Whether you subscribe to my cynical or non-cynical point of view of
Delivery, the conclusions the same:

Technology has improved, bandwidth has come on leaps and bounds in 13
years and moving a broadcast digital file around can be done from your
laptop, and storage is all in the Cloud. Its not about TV anymore
anyway, its all about moving ‘content’ around. So what does your
Delivery company provide that still warrants the similar pricing as before?

We’re seeing all sorts of deals, and bundling of workflow, DAM and
other services thrown in for free with the price. But then there are
all the added extras you DO pay for such as HD delivery, VOD,
subtitling, online and Express delivery as a way of beefing up the
charges.  All very strange in my view and unwarranted as Express
delivery takes the same amount of time to send as a normal standard
delivery…..its all digital FFS. And HD files can often be smaller size
than a standard broadcast file, so surely the HD delivery should cost
less than a SD? Some of these extra charges are bordering on
fraud frankly.

There HAS to be better transparency, and these companies have to stop
finding ways to charge extra to cover all the massive overhead derived
from building old legacy systems and human QC which should go back to
the post houses. Now in the big scale of things of a production
budget, these smaller sums seem insignificant, but as the number of
destinations just get larger, the flat fee ceiling now looks like
great value as long as there are no hidden extras.

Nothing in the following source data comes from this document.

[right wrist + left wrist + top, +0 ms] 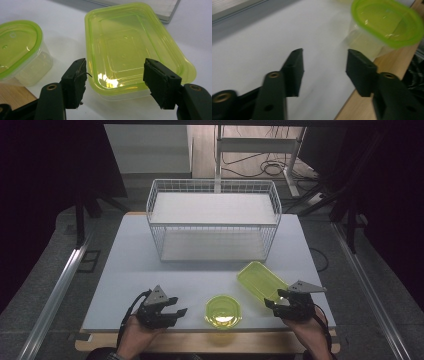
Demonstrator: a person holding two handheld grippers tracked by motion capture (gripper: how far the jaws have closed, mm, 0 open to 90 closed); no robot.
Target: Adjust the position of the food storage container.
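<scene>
Rectangular container lying near the front right corner of the surface, angled, its near end just ahead of the right tongs. In the right gripper view, that container sitting between and beyond the two black jaws, which stand apart on either side of its near end; pads not seen pressing on it. Round container at the front edge of the surface, about midway between both tongs. Left tongs near the front left, pointing toward the round container, jaws apart with nothing between them. In the left gripper view, round container ahead and off to one side of the spread jaws, well clear of them.

Both containers of translucent yellow-green plastic, glossy, catching highlights. Rectangular one shallow, with rounded corners and stepped ridges moulded into it. Round one with a clear, paler body under a bright green lid. Jaw pads matte black, the right pair frayed at the edges.

Surface white and smooth, laid over a pale wood board showing along the front edge. White wire basket with two tiers toward the back edge. Beyond, grey floor, metal rails at both sides, cables and a table frame in a dim room.
</scene>
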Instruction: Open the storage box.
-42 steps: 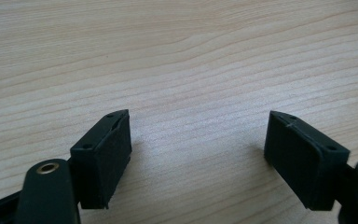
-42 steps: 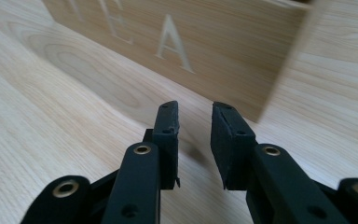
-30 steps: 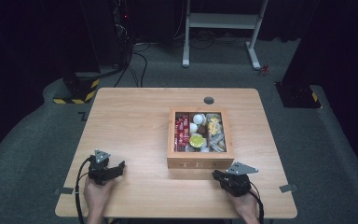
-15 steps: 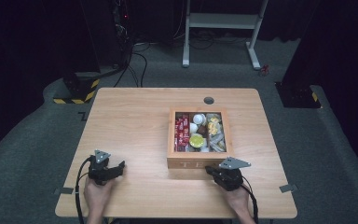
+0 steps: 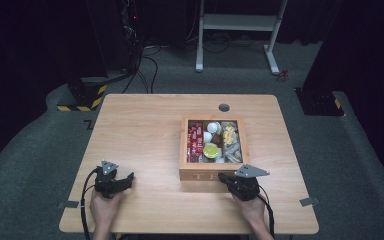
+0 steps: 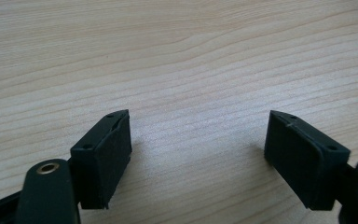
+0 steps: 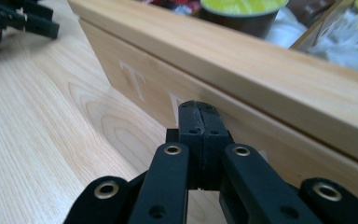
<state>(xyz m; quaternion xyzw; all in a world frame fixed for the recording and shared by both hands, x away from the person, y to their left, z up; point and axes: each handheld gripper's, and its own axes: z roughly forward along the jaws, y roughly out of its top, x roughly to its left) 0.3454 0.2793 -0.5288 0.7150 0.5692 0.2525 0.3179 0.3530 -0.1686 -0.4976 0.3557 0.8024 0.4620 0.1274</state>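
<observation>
**Right hand-held gripper pressed together at the box front**

Right hand-held gripper [image 7: 200, 126], pads just pressed together on nothing, sits just beside the wooden box's [image 5: 211, 173] front wall, right of frame centre. Left hand-held gripper [image 6: 198, 158] rests spread on bare tabletop [image 5: 140, 130], lower left. Dark carpet surrounds.

Bkgd: wooden table [image 5: 140, 130] on grey carpet [image 5: 45, 145]; white desk frame [image 5: 240, 22] far beyond claws; hazard-striped base [image 5: 80, 102] left of it; surroundings dark, lit overhead.
</observation>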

So here’s my tip for sourcing a distribution partner.

Find the simplest possible solution to provide you what you need and
expect. Ask the questions;

Do I trust this team to get my precious assets from A to B without
screwing up? 2. Is the pricing transparent, and do I have the best
price?

Is there insurance to cover missed deadlines/airtime or wrong delivery?

Are there hidden extras such file format changes, storage costs and
‘international’ rates (all of which are become less acceptable now)

Finally, how could the delivery guy actually add value to what your
ads trying to do? What does your delivery partner know about your ad
at the moment of reality that’d be worth you knowing?

I am loving this moment, as we see new entrants into the marketplace
challenging the companies that only 13 years ago were the new kids on
the block. Challengers make the existing players work harder, be more
efficient and provide transparent pricing. It’s healthy. You have to
ask the question though, if there weren’t a challenger, would
restrictive practices continue?? Of course they would. Remember there
are significant revenues at stake here and no one likes to give that
up. It reminds me of 2003 all over again.

Bottomline though for me  – Simple is good, and that works for someone
like me. Nothing more, nothing less.